CLIMAT
Climat et paludisme : une équation instable
Le changement climatique complique la lutte contre le paludisme en modifiant les conditions environnementales.
Publié par la rédaction de Terrinfos.com, le Vendredi 6 février 2026
Crédit : Image de Pixabay
En bref : Le changement climatique complique la lutte contre le paludisme en modifiant les conditions environnementales qui favorisent la prolifération des moustiques vecteurs. Les inondations créent des zones d’eau stagnante propices à leur reproduction, tandis que les températures élevées accélèrent leur cycle de vie et celui du parasite. Ces dynamiques élargissent les zones à risque, prolongent les saisons de transmission et fragilisent les stratégies de contrôle mises en place depuis des décennies.
Pourquoi c’est important : Cette évolution menace des millions de personnes, notamment dans les régions déjà vulnérables. Elle risque d’annuler des années de progrès en santé publique et d’augmenter la pression sur des systèmes sanitaires souvent sous-dotés. Comprendre l’impact du climat sur le paludisme est crucial pour anticiper les futures zones d’émergence, adapter les politiques de prévention et renforcer la résilience des populations exposées. Le sujet touche à la fois la santé, l’économie et la stabilité sociale.
Quel impact : Si ces tendances se confirment, le paludisme pourrait réapparaître dans des régions où il avait reculé, voire disparu. Les coûts économiques liés aux soins, à la perte de productivité et aux campagnes de prévention pourraient exploser. Les populations déplacées par les catastrophes climatiques deviendraient plus vulnérables. À long terme, la combinaison climat–paludisme pourrait accentuer les inégalités sanitaires mondiales et créer de nouvelles zones de crise humanitaire.
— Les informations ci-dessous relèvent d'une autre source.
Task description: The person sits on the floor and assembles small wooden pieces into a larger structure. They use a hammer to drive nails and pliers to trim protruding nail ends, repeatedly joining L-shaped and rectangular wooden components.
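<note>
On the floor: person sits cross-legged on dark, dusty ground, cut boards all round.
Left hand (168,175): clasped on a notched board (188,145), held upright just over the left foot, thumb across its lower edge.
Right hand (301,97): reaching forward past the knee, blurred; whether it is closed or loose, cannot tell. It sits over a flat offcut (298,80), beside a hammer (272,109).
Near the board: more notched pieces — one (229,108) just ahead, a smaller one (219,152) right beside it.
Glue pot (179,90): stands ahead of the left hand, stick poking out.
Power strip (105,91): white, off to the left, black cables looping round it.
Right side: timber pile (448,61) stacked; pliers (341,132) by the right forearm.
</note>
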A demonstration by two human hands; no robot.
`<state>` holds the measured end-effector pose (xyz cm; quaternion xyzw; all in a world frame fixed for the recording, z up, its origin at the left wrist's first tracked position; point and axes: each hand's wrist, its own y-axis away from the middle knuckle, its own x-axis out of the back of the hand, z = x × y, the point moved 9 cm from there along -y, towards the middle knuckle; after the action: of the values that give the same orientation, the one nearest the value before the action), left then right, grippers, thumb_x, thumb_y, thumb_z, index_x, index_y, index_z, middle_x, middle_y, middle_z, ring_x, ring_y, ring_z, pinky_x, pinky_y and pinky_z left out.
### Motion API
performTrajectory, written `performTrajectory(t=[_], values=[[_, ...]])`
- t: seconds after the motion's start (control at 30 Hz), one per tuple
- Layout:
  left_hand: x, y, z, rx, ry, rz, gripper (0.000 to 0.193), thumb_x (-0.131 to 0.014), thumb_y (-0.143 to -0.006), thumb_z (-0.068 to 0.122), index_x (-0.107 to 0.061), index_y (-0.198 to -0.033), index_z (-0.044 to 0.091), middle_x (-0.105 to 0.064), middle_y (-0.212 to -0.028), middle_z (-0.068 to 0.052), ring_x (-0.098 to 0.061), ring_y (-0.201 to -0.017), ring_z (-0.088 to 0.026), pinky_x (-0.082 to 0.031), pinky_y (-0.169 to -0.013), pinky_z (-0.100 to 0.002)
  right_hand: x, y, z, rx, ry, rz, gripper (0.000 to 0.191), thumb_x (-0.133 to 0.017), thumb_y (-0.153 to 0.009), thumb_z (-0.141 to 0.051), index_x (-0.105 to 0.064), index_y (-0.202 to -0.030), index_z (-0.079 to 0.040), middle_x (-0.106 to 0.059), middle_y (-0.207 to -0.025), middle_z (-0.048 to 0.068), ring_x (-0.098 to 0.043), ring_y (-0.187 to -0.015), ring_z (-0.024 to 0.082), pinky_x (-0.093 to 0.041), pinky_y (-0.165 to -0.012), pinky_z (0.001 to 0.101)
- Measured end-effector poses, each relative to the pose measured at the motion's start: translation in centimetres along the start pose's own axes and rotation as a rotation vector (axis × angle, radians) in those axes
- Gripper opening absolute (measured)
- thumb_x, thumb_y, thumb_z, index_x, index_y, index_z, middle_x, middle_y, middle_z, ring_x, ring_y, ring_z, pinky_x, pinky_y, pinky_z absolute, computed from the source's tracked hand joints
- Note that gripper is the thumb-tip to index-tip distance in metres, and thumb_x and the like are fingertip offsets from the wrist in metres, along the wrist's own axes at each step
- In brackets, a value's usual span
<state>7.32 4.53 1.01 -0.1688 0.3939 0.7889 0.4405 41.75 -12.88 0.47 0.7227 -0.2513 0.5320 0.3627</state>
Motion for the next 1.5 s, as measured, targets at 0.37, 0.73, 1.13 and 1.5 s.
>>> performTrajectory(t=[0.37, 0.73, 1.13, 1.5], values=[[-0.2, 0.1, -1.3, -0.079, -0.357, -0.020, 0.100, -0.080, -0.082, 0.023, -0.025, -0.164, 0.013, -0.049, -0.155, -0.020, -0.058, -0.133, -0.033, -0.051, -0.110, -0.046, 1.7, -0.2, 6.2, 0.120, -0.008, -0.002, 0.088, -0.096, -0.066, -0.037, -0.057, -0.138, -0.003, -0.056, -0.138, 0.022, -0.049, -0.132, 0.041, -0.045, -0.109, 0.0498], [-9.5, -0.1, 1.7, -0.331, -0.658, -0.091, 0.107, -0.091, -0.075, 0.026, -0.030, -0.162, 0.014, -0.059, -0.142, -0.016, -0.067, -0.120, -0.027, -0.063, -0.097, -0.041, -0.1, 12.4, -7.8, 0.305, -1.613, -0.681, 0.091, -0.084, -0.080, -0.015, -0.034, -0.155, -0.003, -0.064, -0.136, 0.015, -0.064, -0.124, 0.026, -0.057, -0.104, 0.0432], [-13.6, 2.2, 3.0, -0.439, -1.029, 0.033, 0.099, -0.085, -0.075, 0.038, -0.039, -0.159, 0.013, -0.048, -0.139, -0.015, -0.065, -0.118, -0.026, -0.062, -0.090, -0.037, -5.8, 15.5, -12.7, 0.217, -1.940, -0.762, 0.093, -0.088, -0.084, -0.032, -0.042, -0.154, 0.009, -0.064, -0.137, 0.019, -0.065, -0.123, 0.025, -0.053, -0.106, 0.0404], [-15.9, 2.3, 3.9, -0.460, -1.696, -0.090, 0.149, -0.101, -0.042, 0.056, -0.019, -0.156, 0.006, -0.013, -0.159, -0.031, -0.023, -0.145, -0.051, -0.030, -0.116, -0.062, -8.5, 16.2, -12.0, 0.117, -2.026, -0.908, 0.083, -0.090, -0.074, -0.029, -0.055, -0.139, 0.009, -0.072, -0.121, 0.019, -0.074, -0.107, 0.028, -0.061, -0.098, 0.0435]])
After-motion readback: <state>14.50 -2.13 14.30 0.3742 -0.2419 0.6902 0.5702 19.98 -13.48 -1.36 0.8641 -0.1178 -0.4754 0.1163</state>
Contrepoint : Certains chercheurs rappellent que le lien entre climat et paludisme n’est pas mécanique. L’amélioration des infrastructures sanitaires, l’accès aux traitements et les campagnes de prévention jouent un rôle déterminant, parfois plus important que les facteurs climatiques. Ils soulignent aussi que certains pays ont réussi à réduire drastiquement la maladie malgré des conditions environnementales difficiles. Le risque existe, mais il dépend fortement des politiques publiques et de la capacité d’adaptation des sociétés.
Pistes d'action : Renforcer la surveillance épidémiologique et climatique permettrait d’anticiper les pics de transmission. Investir dans des infrastructures de drainage et de gestion de l’eau limiterait les zones de reproduction des moustiques. Le développement de vaccins, de moustiquaires imprégnées et de nouvelles stratégies de lutte antivectorielle reste essentiel. Enfin, intégrer la santé dans les politiques climatiques et soutenir les systèmes de santé locaux offrirait une réponse durable et cohérente à ce défi croissant.